Here’s Looking at Casablanca’s Refugee Story, 75 Years On

By Farah Cheded

How the Golden Age classic bears remarkable similarity to a forgotten film about child refugees.

The 75 years that have passed since Casablanca‘s wide release have gilded Michael Curtiz‘s movie as a gleaming paradigm of Golden Age Hollywood in our memory, but re-watching it in the 21st century, we’re reminded of its unabashedly political heart: this is, above all, a film about refugees. Casablanca never shies away from its contemporary geopolitics; in fact, the political climate in which it was made informs every aspect of plot, setting, period, and characterization. Its core focus is on the ethical quandary of its protagonist, Rick (Humphrey Bogart), a man who initially proudly proclaims his self-interest — “I stick my neck out for nobody!” — before undergoing a moral metamorphosis that sees him stick everything out to help two refugees; a neat analogy of America’s own isolationist position towards refugees at the time.

Watching Casablanca now, it’s striking to be reminded of just how relevant its refugee focus remains to modern audiences. Its opening scene is particularly eerily familiar: as Lou Marcelle narrates the “torturous, roundabout refugee trail” the movie’s characters take — “Paris to Marseilles across the Mediterranean to Oran…” — we glimpse families making grim marches down barren roads, clutching their worldly belongings as they attempt the long journey to freedom. It’s an image we’re well-acquainted with: news broadcasts have been repeating variations of it for years and nearly everyday since the global refugee crisis of 2015. While it’s true that Casablanca’s characters are primarily Europeans making the reverse passage from contemporary routes, recent documentaries like Fire at Sea, Those Who Jump, the BBC’s Exodus series and Ai Weiwei’s Human Flow remind us of the persisting importance of Morocco and the Mediterranean in refugee routes, proving there isn’t much revision required for Marcelle’s opening narration to remain pertinent.

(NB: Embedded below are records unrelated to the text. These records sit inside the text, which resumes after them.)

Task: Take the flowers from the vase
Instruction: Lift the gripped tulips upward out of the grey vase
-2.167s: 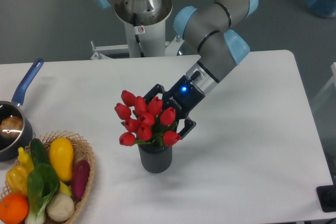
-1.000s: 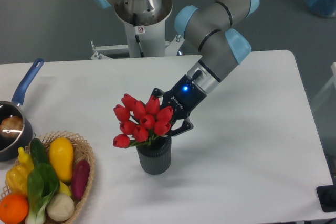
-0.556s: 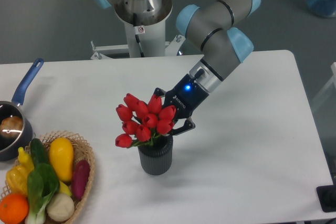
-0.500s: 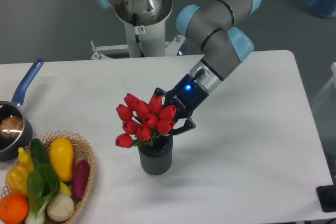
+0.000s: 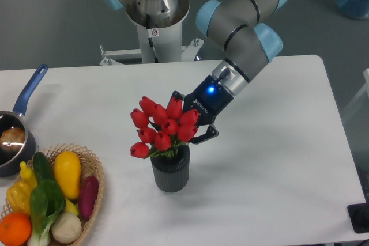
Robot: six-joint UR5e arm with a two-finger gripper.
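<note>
1. Nearest you, at the lower left corner, sits the wicker basket [image 5: 92, 168] of vegetables and fruit. It is well apart from the work and plays no part in this task, so leave it alone.

2. Next back, near the front middle of the table [image 5: 277, 159], stands the vase [image 5: 170, 172], upright on its base. Its ribbed wall and the front of its mouth show below the leaves.

3. The flowers [image 5: 164, 128] rise out of the vase mouth. The red buds sit high above the rim and lean a little to the left, and the green stems and leaves show just at the mouth. You can judge that the stems are not yet clear of the vase.

4. Just behind and right of the bunch is the gripper [image 5: 185, 120]. It comes in at a slant from the upper right, so that the fingers reach the bunch from the side, below the buds, without knocking the vase. The jaws look closed around the bunch, one finger above it and one below, though the buds hide the contact itself.

5. The next move, as I judge it, calls for a straight lift so the stems slide out and the vase stays standing.

6. At the far left edge lies the blue-handled saucepan [image 5: 14, 133], well away.
</note>
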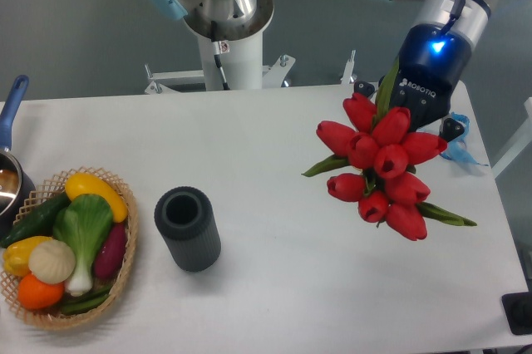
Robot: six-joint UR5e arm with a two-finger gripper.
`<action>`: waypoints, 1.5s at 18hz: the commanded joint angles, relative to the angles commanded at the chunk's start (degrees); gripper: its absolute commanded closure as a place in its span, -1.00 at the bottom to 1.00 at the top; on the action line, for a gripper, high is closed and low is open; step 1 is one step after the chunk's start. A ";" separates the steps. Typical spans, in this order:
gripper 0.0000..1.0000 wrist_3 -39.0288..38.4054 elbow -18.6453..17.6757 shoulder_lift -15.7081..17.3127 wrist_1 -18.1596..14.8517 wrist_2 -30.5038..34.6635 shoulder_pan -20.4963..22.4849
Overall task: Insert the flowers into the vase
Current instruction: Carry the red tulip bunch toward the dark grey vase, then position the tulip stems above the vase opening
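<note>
The flowers [381, 164], a bunch of glossy red tulips with green leaves, hang in the air over the right side of the table, blooms facing the camera. My gripper [407, 109] is behind and above the blooms and shut on the stems; its fingertips are hidden by the flowers. The vase [188, 228], a short dark ribbed cylinder with a thick round rim, stands upright and empty on the table at centre left, well to the left of the flowers.
A woven wicker basket [125, 275] with several plastic vegetables sits at the front left. A pot with a blue handle [10, 109] is at the left edge. The arm's white base [229, 46] stands behind the table. A blue object [461, 148] lies near the right edge.
</note>
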 joint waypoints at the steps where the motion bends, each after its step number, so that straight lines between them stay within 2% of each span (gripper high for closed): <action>1: 0.66 0.35 -0.61 0.09 0.09 0.09 -0.35; 9: 0.65 0.26 -0.88 0.09 0.00 0.00 -0.97; 13: 0.66 0.44 -0.70 -0.44 0.87 -0.87 -3.86; 19: 0.66 2.28 -1.58 -3.07 2.11 -15.44 -8.52; 21: 0.66 3.25 -3.16 -3.52 2.11 -19.93 -9.23; 24: 0.66 8.16 -8.34 -3.25 2.11 -23.98 -11.86; 27: 0.66 9.31 -11.60 -1.85 2.11 -25.66 -12.74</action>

So many more moments in Casablanca bear uncanny resemblance to the stories we’ve grown accustomed to in the last few years, too. There are families selling jewelry and other valuables to try and pay for tickets to freedom; women being raped or pressured into sex for the same; and, above all, a pervading sense that vulnerable communities are unjustly being trapped in limbo in one transitional location, totally at the mercy of the whims of governments and black-market forgers and smugglers.

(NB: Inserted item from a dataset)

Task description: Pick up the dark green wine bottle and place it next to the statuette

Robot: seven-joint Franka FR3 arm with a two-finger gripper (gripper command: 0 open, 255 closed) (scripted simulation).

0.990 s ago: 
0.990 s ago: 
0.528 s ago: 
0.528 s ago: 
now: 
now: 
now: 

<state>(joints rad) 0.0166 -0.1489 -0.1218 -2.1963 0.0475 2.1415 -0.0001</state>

Released at a time when the plight of European refugees was relatively unknown to most people in the US — aptly, while the Casablanca Conference was taking place in January 1943 — the film is so applicable to the reality of refugees because it was conceived by someone who witnessed, first-hand, the plight of people fleeing Nazi-occupied Europe. Originally written as a play by high school teacher Murray Burnett and his writing partner Joan AlisonCasablanca‘s story was devised after a trip Burnett made to Austria in the late 1930s. His wife had Jewish relatives in Vienna who were keen to leave the country as soon as possible; Austria had just been annexed into Nazi Germany, and persecution of the country’s Jews was already in full effect. Burnett helped his in-laws resolve the practical complications of leaving Austria (arranging for their belongings and money to be shipped out of the country), before returning to the US and writing a drama inspired by the dire conditions faced by would-be refugees in Europe.

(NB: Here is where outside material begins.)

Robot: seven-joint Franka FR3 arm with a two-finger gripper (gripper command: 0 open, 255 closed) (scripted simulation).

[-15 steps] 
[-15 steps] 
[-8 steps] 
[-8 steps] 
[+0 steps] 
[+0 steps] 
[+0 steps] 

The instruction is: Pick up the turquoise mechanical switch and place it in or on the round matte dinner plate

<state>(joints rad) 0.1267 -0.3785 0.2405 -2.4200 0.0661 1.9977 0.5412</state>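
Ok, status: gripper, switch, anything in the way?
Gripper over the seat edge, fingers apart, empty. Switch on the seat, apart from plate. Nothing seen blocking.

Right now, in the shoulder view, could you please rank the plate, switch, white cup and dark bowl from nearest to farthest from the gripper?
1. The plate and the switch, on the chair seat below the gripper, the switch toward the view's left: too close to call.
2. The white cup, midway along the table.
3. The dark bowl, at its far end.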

Many members of Casablanca’s largely international cast and crew were, sadly, deeply familiar with the above. Working behind the scenes on the film was Polish-French technical consultant Robert Aisner, who had spent time in a concentration camp before taking the very route to escape Nazi persecution mapped out in the opening scene. Curtiz (originally Hungarian) had lost relatives at Auschwitz, and was a generous supporter of the European Film Fund, a non-profit that worked to help European actors fleeing from the Nazis find work in the US (several of the Fund’s recipients worked on Casablanca). And Curtiz personally cast each of the many refugee actors seen in the film. Peter Lorre (as the doomed visa dealer Ugarte) and S. Z. Sakall (the waiter Carl) were two such actors. Like the director, they were from Hungarian-Jewish backgrounds, and had both been forced to abandon healthy stage and screen careers when the Nazis came to power. Sakall is reported to have lost three sisters, one niece, and several in-laws in the concentration camps.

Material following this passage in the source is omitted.